Here's what is dumped out after the script chews it up:

2005-07-06 00:00:00 -05:00 85099794 1 202.97.174.226 1038192.168.1.20 1434 udp

So, why would this miss replacing the third from last comma with a tab? It simply deletes the comma without replacement. I can't figure this out! Help please?? Monger

Monger +++++++++++++++++++++++++ Munging Perl on the side

Replies are listed 'Best First'.
Re: Code Misses a Replacement
by dbwiz (Curate) on Jul 07, 2005 at 19:45 UTC

    I agree with ww. The tab is there.

    Try this:

    s/,/<\t>/g;

    Then, you will see the tab even if your settings prevent it.

    On a side note, I would do the whole affair with a one-liner:

    perl -pe 's/,/\t/g' < /c/mysql.out > /c/mysql.dshield
      dbwiz, Thanks for the bracket tip. That got it. And I'll likely use the one liner for an eventual multi-lang batch job.

      monger

      Monger +++++++++++++++++++++++++ Munging Perl on the side
Re: Code Misses a Replacement
by ww (Archbishop) on Jul 07, 2005 at 19:36 UTC
    Can't tell for sure without verbatim of output, but since there appears to be a \s in the output in the spot where the third from last comma was in the original, suspect the issue is appearance, ONLY. Look at the output with an editor (hex, whatever) that lets you see the actual bytes...
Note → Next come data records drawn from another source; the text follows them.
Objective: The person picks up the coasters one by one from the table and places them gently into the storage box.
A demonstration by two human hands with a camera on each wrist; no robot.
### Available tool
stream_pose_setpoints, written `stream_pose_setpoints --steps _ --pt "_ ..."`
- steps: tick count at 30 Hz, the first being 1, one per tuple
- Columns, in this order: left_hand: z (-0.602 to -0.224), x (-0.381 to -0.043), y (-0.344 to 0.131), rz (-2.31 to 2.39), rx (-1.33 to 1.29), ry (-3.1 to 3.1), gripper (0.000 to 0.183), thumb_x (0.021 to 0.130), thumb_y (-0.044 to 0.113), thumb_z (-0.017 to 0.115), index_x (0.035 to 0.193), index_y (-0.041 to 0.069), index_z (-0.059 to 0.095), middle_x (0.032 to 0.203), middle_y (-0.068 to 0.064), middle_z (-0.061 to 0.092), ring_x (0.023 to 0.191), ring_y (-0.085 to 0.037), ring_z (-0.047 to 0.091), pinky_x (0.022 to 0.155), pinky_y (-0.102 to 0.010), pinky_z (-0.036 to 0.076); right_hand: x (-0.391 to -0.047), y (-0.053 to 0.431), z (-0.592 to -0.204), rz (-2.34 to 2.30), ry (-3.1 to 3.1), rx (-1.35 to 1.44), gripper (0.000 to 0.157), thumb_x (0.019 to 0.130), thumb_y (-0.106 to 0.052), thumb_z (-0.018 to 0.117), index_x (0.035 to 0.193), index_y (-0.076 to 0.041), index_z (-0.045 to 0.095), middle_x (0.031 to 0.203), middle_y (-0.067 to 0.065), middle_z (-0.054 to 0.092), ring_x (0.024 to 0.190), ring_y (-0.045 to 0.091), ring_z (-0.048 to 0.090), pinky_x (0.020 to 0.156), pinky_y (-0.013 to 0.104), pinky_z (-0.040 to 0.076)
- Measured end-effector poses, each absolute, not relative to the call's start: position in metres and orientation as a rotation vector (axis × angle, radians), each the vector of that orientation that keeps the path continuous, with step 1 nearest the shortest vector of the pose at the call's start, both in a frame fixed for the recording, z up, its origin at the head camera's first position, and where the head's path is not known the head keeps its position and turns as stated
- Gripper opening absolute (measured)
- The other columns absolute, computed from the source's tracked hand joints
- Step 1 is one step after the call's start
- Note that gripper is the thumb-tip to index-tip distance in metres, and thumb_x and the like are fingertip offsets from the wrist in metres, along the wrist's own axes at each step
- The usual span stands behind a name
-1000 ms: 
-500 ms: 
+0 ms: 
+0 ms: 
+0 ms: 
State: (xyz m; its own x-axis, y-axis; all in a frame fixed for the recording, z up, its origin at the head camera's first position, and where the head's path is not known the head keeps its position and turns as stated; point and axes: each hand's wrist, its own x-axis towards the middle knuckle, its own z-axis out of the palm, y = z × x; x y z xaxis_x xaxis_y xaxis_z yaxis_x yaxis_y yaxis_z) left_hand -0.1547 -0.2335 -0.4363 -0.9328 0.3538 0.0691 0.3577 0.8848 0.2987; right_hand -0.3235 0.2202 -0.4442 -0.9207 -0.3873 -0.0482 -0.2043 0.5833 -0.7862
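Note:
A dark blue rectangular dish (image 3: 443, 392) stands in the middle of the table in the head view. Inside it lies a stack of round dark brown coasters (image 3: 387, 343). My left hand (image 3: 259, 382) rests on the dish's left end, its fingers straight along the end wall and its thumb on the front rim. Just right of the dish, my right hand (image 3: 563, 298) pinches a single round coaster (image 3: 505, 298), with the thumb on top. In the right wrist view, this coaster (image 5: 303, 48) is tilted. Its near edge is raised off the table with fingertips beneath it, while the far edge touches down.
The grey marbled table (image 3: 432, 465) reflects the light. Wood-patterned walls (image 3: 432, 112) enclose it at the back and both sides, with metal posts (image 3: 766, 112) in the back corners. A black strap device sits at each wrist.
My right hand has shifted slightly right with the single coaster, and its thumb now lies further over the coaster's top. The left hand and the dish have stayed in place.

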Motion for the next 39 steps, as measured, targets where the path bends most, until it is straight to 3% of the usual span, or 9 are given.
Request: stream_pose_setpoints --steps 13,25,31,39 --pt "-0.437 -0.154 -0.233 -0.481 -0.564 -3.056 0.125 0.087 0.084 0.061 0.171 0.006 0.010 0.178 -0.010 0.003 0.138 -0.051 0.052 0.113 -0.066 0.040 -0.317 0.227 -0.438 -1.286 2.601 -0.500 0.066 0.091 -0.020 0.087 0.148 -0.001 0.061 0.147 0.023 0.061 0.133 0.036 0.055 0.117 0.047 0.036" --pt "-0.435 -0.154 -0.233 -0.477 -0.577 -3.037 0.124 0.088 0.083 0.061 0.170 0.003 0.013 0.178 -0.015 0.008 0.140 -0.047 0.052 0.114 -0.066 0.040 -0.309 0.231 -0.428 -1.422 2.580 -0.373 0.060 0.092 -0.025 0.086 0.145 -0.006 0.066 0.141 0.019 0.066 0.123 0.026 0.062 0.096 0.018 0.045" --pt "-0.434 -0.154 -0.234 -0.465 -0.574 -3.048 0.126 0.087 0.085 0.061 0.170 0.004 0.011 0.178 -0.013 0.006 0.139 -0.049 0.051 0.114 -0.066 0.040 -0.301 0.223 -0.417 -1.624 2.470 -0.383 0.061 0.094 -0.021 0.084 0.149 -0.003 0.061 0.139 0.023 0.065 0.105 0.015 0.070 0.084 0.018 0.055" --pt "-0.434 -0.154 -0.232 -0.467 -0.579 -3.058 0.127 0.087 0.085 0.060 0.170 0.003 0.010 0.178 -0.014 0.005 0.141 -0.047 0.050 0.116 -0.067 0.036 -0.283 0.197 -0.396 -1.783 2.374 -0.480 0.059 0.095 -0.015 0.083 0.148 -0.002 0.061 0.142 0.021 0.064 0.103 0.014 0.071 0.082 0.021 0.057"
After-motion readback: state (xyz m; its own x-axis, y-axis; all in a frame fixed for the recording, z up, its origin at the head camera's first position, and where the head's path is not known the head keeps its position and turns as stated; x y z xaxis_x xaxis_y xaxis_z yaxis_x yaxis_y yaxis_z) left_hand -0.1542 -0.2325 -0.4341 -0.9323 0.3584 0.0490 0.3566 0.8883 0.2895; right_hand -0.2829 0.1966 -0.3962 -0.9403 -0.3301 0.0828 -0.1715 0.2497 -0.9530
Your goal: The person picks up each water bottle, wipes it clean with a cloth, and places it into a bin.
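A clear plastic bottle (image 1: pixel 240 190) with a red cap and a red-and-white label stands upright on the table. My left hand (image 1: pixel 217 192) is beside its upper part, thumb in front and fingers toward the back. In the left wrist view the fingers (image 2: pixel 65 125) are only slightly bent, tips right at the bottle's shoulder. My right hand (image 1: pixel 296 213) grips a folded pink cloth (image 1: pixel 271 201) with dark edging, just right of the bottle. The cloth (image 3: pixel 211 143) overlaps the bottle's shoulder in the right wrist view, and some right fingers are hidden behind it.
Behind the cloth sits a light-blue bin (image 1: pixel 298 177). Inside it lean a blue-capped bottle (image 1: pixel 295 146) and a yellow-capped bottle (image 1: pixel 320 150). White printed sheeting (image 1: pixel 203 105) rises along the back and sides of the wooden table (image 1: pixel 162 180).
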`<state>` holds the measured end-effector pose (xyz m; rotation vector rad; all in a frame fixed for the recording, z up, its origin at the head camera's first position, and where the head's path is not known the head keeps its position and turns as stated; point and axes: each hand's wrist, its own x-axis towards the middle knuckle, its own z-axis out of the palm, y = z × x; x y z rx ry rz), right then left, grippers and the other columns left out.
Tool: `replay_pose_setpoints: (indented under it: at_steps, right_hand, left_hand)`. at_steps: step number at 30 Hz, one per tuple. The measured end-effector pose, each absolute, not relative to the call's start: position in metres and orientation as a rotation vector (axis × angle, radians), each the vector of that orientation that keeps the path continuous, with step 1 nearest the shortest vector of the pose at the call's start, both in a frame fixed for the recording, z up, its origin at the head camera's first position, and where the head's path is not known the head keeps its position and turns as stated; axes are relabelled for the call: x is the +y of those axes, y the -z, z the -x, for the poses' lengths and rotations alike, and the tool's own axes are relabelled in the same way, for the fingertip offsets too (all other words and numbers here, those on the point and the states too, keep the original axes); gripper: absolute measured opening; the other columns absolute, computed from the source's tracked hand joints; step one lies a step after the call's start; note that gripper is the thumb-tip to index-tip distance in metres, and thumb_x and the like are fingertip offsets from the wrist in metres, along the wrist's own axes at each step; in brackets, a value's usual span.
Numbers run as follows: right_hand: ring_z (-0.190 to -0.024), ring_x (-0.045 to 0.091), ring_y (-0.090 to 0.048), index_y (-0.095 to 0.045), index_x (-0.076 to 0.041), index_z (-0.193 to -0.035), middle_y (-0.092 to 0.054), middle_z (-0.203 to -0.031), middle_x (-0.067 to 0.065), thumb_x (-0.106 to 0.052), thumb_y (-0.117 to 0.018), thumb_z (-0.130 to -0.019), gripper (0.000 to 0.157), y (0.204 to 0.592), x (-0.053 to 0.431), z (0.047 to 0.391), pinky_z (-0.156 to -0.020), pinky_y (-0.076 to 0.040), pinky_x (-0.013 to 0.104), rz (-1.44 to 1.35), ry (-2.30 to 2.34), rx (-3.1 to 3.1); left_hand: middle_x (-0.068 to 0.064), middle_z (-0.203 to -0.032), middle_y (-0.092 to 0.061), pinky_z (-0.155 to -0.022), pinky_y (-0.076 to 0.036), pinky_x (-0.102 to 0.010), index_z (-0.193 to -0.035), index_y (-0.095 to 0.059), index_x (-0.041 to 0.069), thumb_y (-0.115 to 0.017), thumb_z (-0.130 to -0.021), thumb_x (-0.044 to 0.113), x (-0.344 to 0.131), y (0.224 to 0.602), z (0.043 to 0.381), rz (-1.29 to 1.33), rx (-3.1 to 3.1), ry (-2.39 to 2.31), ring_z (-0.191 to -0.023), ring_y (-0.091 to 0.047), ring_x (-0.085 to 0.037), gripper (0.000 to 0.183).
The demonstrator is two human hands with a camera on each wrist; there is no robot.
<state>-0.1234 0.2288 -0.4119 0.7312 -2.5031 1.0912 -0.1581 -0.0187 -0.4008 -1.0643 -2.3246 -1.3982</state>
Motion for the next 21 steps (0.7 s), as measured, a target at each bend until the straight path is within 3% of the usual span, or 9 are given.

    A tab can appear to be a single space, depending on its location, tabwidth, etc.

Re: Code Misses a Replacement
by Xaositect (Friar) on Jul 07, 2005 at 19:48 UTC

    This may makes things more complicated than you need, but I should point out that most CSV dumps use quotation marks to escape strings that have commas in them. This is something to watch for: some,comma-delniated,"file with a, comma",in the data

    You might take a look at Text::CSV, you could do something like: (untested)

    use Text::CSV; my $csv = Text::CSV->new(); while (<>) { $csv->parse($_); print join("\t", $csv->fields()); }
    That's pretty simplistic, and won't handle tabs in the data, but you get the idea.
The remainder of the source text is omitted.